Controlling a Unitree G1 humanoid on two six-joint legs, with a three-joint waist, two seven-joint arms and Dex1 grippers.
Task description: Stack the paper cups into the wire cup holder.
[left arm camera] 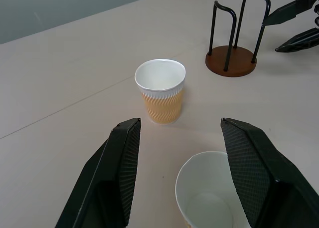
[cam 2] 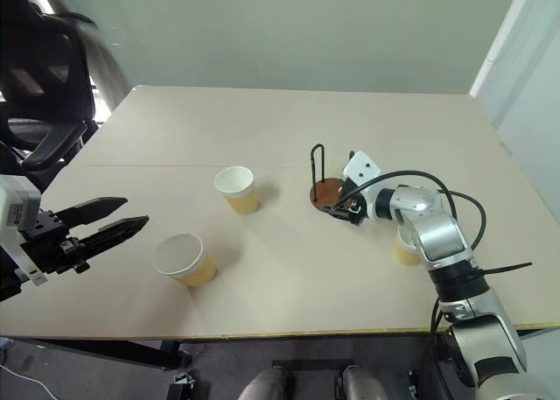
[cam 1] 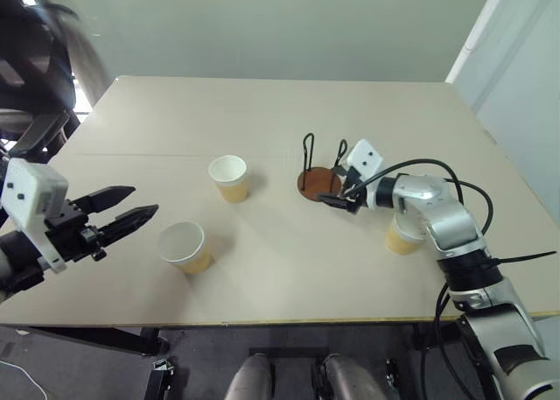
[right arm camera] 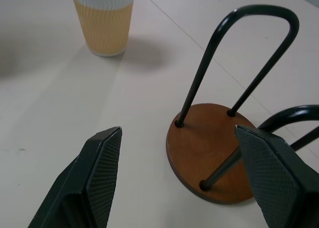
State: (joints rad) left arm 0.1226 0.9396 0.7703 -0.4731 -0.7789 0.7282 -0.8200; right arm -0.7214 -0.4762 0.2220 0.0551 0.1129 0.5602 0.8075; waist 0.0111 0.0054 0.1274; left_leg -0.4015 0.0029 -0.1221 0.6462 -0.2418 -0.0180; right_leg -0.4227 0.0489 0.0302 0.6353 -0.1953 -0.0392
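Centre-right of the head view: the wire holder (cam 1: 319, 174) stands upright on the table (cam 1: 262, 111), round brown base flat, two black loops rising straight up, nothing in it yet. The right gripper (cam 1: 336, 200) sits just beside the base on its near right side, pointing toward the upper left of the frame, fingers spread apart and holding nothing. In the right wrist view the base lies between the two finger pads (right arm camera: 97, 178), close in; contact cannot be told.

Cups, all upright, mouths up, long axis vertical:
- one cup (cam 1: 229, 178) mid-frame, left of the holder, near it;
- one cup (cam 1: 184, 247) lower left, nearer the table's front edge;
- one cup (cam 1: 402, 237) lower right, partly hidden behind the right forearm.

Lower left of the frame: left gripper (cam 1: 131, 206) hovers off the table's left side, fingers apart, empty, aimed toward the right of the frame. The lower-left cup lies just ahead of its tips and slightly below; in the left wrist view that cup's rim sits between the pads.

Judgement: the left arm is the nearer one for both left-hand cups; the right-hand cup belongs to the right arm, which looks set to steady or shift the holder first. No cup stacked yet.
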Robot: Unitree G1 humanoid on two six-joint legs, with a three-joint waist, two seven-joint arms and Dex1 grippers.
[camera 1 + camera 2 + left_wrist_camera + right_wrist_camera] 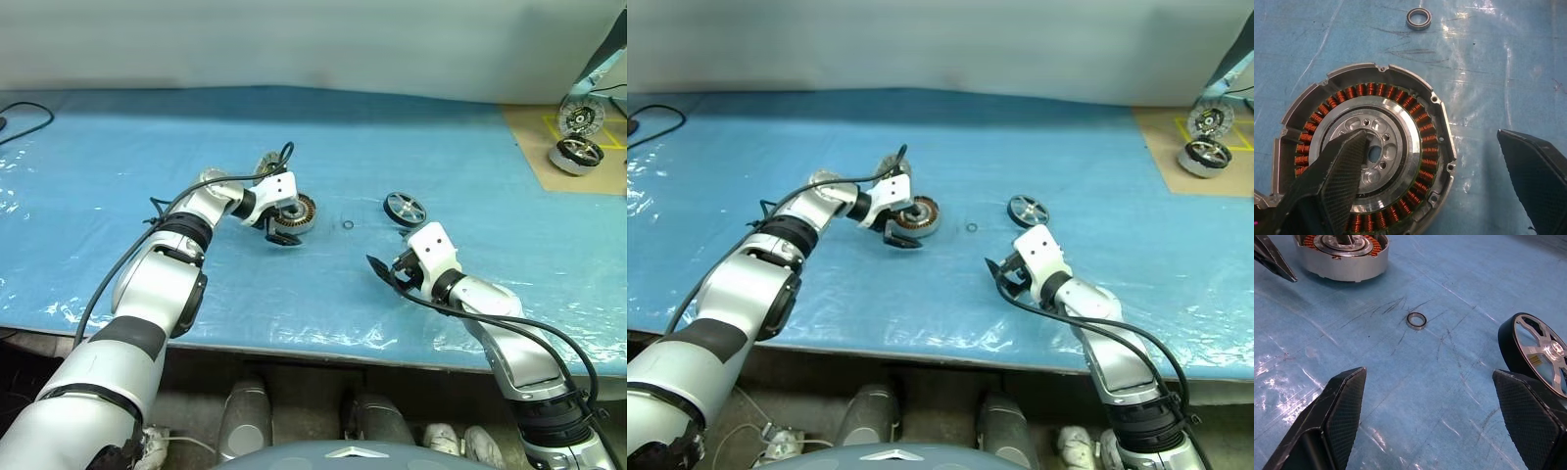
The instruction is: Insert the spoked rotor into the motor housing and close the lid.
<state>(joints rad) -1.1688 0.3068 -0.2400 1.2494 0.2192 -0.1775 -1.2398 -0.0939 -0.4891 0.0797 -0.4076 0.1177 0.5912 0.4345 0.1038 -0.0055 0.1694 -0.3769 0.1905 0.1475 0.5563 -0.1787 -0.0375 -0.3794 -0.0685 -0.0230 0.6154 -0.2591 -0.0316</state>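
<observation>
I am finding no text, label, brand, number or sign that can be read on anything in these views.
</observation>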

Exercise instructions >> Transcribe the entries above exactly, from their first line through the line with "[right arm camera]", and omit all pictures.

Response below >>
Controlling a Unitree G1 humanoid on two six-joint legs, with a three-joint waist, two seven-joint arms and Dex1 grippers.
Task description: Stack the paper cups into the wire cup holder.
[left arm camera] 
[cam 2] 
[cam 1] 
[right arm camera] 

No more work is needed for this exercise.